- Exercise -
Omit the pictures and reproduce the rest of the listing exactly.

══ Dataset excerpt

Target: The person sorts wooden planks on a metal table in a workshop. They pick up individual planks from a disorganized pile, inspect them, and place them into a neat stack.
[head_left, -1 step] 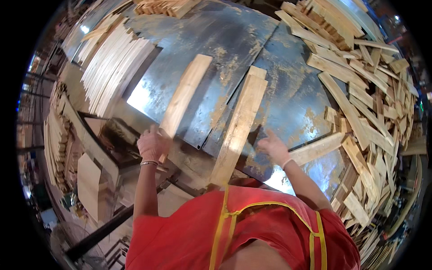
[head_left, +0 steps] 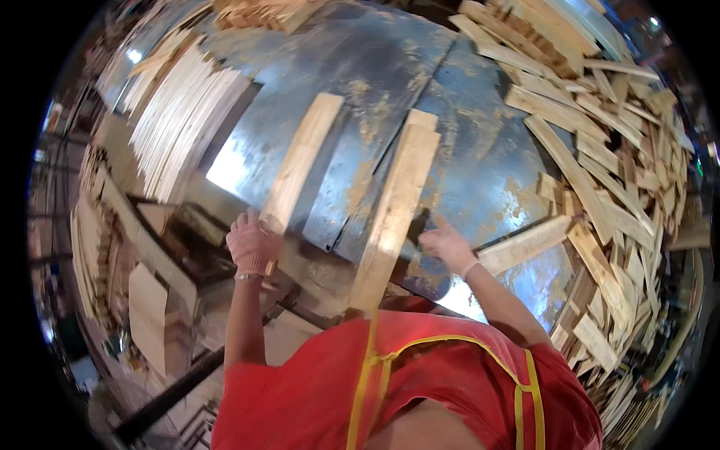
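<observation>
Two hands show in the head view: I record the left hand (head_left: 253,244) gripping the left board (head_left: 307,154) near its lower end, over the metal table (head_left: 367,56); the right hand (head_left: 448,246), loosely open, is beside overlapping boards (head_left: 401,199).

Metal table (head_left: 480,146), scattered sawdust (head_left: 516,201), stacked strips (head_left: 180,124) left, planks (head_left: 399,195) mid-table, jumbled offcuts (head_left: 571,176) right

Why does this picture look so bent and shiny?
In the head view, the fisheye lens bends straight edges toward its rim; white glare patches the metal table; a dark strip, likely shadow, flanks the board at the left hand; the far-left background looks smeared.
</observation>
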Demonstrator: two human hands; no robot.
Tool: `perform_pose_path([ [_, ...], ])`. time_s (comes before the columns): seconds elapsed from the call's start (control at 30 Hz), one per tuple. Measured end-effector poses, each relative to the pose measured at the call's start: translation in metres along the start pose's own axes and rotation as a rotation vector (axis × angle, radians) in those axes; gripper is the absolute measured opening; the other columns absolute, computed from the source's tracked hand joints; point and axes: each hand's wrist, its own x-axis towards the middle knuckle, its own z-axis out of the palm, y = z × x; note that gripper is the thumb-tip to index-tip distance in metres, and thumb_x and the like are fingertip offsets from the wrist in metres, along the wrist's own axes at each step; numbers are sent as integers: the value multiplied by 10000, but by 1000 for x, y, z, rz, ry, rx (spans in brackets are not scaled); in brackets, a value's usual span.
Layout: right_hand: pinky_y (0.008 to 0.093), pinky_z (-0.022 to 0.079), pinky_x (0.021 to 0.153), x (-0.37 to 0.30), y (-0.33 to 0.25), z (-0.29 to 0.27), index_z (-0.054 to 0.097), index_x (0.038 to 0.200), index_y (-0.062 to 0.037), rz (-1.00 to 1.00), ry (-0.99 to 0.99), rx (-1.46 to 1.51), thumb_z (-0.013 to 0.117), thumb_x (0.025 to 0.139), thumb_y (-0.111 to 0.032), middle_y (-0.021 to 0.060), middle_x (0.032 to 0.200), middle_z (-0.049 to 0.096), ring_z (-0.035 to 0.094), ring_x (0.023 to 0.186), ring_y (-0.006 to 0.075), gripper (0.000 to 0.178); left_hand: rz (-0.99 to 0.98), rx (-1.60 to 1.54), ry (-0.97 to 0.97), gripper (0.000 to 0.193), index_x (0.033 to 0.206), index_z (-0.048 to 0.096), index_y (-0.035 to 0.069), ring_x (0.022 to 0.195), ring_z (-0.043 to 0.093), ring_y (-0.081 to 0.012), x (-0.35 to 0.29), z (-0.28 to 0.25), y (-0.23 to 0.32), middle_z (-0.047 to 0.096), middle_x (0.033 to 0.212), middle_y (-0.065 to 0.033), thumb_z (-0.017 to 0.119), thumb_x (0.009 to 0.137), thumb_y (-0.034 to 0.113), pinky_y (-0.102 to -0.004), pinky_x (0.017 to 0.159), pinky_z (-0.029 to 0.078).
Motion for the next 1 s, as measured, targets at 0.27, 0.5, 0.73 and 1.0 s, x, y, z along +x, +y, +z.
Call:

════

- Response to the task -
Target: The person sorts wooden planks on a metal table in a workshop. They pick up individual planks from a disorganized pile, inspect them, and place them into a neat stack.
[head_left, -1 step] 
[head_left, +0 steps] 
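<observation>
Two hands show in the head view: I record the left hand (head_left: 253,244) gripping the left board (head_left: 307,154) near its lower end, over the metal table (head_left: 367,56); the right hand (head_left: 448,246), loosely open, is beside overlapping boards (head_left: 401,199).

Metal table (head_left: 480,146), scattered sawdust (head_left: 516,201), stacked strips (head_left: 180,124) left, planks (head_left: 399,195) mid-table, jumbled offcuts (head_left: 571,176) right

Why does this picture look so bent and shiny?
In the head view, the fisheye lens bends straight edges toward its rim; white glare patches the metal table; a dark strip, likely shadow, flanks the board at the left hand; the far-left background looks smeared.
</observation>
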Demonstrator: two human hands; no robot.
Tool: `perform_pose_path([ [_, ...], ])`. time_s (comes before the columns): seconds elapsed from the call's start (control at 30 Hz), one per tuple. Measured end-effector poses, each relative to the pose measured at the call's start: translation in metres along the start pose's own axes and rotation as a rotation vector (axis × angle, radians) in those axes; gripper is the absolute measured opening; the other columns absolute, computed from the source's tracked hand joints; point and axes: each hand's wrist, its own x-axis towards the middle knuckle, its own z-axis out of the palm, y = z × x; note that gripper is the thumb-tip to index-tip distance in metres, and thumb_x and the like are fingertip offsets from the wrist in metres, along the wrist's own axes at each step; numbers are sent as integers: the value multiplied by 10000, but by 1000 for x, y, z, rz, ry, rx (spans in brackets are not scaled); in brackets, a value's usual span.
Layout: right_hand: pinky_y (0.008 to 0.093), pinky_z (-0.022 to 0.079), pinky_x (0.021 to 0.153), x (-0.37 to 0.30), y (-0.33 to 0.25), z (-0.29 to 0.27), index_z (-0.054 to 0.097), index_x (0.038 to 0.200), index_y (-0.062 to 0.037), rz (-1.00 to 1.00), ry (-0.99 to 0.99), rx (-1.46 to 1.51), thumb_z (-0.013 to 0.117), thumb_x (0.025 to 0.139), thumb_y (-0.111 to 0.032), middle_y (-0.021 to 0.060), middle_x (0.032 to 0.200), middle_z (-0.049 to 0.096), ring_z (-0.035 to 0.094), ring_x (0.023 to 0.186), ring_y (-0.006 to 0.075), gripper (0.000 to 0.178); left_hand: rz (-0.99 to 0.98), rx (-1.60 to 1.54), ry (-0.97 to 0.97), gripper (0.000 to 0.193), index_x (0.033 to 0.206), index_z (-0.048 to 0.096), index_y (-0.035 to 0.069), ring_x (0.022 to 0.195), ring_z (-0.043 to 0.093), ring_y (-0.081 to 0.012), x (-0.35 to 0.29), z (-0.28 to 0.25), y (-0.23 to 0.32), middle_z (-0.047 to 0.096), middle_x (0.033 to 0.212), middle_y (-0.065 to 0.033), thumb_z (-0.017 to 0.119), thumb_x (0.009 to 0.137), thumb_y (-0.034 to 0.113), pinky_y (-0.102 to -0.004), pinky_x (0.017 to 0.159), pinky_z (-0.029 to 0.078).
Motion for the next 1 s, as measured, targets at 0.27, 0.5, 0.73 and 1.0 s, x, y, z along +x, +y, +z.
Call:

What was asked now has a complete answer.